Well, this was an unpleasant surprise:

Mac App Store rejects my purchase of Final Cut Pro X due to inadequate video card

I’ve never really given a lot of thought to my video card… I usually just get the default option for the Mac Pro when I buy it. It’s not like I do any gaming on my Mac (that’s what the Wii, PS2, iPhone, and iPad are for)

So here’s what System Profiler tells me I have:


ATI Radeon HD 2600 XT:

  Chipset Model:	ATI Radeon HD 2600
  Type:	GPU
  Bus:	PCIe
  Slot:	Slot-1
  PCIe Lane Width:	x16
  VRAM (Total):	256 MB
  Vendor:	ATI (0x1002)
  Device ID:	0x9588
  Revision ID:	0x0000
  ROM Revision:	113-B1480A-252
  EFI Driver Version:	01.00.252
  Displays:
SMEX2220:
  Resolution:	1920 x 1080 @ 60 Hz
  Pixel Depth:	32-Bit Color (ARGB8888)
  Main Display:	Yes
  Mirror:	Off
  Online:	Yes
  Rotation:	Supported
  Television:	Yes
Display Connector:
  Status:	No Display Connected

Guess I’m in the market for a better video card for an Early 2008 Mac Pro… what should I get, given that all I need it for is FCP?

I retweeted this already, but if you care about FCP, read Philip Hodgetts’ A new 64 bit Final Cut Pro? for some excellent analysis about what this could possibly be, given the respective capabilities and release timing of FCP, QTKit, AV Foundation, and Lion:

My biggest doubt was the timing. I believed a rewritten 64 bit Final Cut Pro would require a rewritten 64 bit QuickTime before it can be developed and clearly that wasn’t a valid assumption. Speculating wildly – to pull off a fully rewritten, 64 bit pure Cocoa Final Cut Pro – would require building on AVFoundation (the basis of iMovie for iPhone), which is coming to OS X in 10.7 Lion.

Philip Hodgetts e-mailed me yesterday, having found my recent CocoaHeads Ann Arbor talk on AV Foundation, and searching from there to find my blog. The first thing this brings up is that I’ve been slack about linking my various online identities and outlets… it should be easier for anyone who happens across my stuff to be able to get to it more easily. As a first step, behold the “More of This Stuff” box at the right, which links to my slideshare.net presentations and my Twitter feed. The former is updated less frequently than the latter, but also contains fewer obscenities and references to anime.

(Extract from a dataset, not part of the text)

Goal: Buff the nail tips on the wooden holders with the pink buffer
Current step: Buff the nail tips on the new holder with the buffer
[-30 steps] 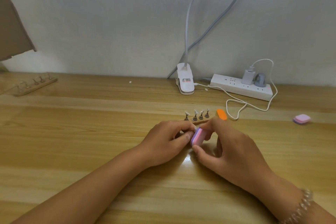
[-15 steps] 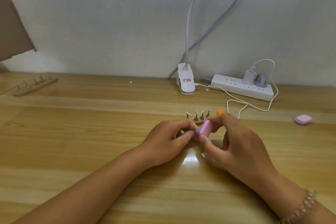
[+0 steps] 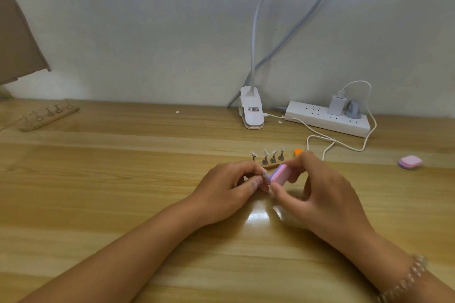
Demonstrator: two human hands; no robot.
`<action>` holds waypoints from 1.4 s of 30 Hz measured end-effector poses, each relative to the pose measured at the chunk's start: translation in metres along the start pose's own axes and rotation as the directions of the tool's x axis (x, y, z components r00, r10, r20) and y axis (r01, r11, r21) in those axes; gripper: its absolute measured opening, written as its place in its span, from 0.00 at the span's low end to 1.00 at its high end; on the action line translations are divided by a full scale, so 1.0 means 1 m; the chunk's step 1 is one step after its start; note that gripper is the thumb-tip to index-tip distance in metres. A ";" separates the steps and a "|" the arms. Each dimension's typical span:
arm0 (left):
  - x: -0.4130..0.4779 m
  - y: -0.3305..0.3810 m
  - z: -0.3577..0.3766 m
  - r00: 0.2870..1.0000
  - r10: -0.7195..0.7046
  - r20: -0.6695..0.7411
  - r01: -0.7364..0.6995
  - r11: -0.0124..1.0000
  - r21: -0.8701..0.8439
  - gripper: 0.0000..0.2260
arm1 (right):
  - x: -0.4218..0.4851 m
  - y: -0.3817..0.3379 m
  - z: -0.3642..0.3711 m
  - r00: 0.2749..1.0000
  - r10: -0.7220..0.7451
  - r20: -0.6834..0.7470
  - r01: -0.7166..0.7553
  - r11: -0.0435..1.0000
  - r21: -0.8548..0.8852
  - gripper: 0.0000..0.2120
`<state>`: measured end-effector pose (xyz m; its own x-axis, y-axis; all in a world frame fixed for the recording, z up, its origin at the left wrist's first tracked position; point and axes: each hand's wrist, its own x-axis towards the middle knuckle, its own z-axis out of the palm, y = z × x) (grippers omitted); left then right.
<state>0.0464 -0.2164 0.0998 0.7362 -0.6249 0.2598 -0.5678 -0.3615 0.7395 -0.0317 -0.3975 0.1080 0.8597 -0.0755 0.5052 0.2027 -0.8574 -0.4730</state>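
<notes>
My right hand (image 3: 317,192) pinches a pink buffer (image 3: 280,174) with a purple edge between thumb and fingers. Its edge lies against a small nail tip (image 3: 265,175) that my left hand (image 3: 229,189) pinches between thumb and forefinger. Just behind both hands lies a wooden holder (image 3: 270,165) with several nail tips on little stands; its near part is hidden by my fingers. A second wooden holder (image 3: 49,115) with several stands lies at the far left of the desk.
An orange block (image 3: 298,151) peeks out behind my right hand. A second pink buffer (image 3: 410,162) lies at the right. A lamp clamp (image 3: 251,110), a white power strip (image 3: 327,119) and a looping white cable (image 3: 327,141) sit by the wall.
The buffer in my right hand has shifted up and to the right, then slightly back toward the left hand, in a rubbing motion. My left hand has stayed put.
</notes>
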 end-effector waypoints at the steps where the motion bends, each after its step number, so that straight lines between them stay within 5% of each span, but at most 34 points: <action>1: 0.000 0.001 0.000 1.000 -0.006 0.005 0.006 1.000 -0.014 0.08 | 0.002 0.004 -0.001 0.998 0.037 -0.043 -0.036 0.999 0.033 0.15; 15: 0.000 -0.003 0.000 1.000 0.002 0.006 -0.003 0.999 0.033 0.07 | -0.005 -0.004 0.002 0.987 -0.136 0.090 0.141 0.989 -0.044 0.17; 20: 0.000 -0.002 0.000 1.000 0.012 0.003 -0.012 1.000 0.011 0.08 | -0.002 -0.002 0.001 0.998 -0.053 -0.028 0.053 0.999 -0.012 0.18; 24: 0.001 -0.005 0.000 1.000 0.008 0.014 -0.008 1.000 0.011 0.08 | -0.005 -0.004 0.003 0.989 -0.119 0.087 0.121 0.992 -0.024 0.18; 29: 0.001 -0.005 0.000 1.000 0.014 0.025 -0.015 1.000 0.011 0.08 | -0.001 -0.001 0.002 0.997 -0.078 -0.015 0.078 0.996 0.041 0.17; 34: 0.001 -0.005 -0.001 0.999 0.010 0.036 -0.012 1.000 0.029 0.09 | -0.001 -0.001 0.001 0.995 -0.087 0.043 0.078 0.982 0.169 0.14; 42: 0.001 -0.005 0.000 0.999 0.003 0.036 -0.004 0.999 0.033 0.09 | -0.002 -0.005 -0.001 0.992 -0.103 0.066 0.093 0.985 0.143 0.16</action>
<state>0.0500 -0.2157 0.0965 0.7208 -0.6503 0.2398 -0.5829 -0.3815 0.7174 -0.0345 -0.3935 0.1098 0.8630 0.0472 0.5030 0.3470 -0.7790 -0.5223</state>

Philip co-hosts a podcast about digital media production, and their latest episode is chock-ful of important stuff about QuickTime and QTKit that more people should know (frame rate doesn’t have to be constant!), along with wondering aloud about where the hell Final Cut stands given the QuickTime/QTKit schism on the Mac and the degree to which it is built atop the 32-bit legacy QuickTime API. FWIW, between reported layoffs on the Final Cut team and their key programmers working on iMovie for iPhone, I do not have a particularly good feeling about the future of FCP/FCE.

Philip, being a Mac guy and not an iOS guy, blogged that he was surprised my presentation wasn’t an NDA violation. Actually, AV Foundation has been around since 2.2, but only became a document-based audio/video editing framework in iOS 4. The only thing that’s NDA is what’s in iOS 4.1 (good stuff, BTW… hope we see it Wednesday, even though I might have to race out some code and a blog entry to revise this beastly entry).

He’s right in the podcast, though, that iPhone OS / iOS has sometimes kept some of its video functionality away from third-party developers. For example, Safari could embed a video, but through iPhone OS 3.1, the only video playback option was the MPMoviePlayerController, which takes over the entire screen when you play the movie. 3.2 provided the ability to get a separate view… but recall that 3.2 was iPad-only, and the iPad form factor clearly demands the ability to embed video in a view. In iOS 4, it may make more sense to ditch MPMoviePlayerController and leave MediaPlayer.framework for iPod library access, and instead do playback by getting an AVURLAsset and feeding it to an AVPlayer.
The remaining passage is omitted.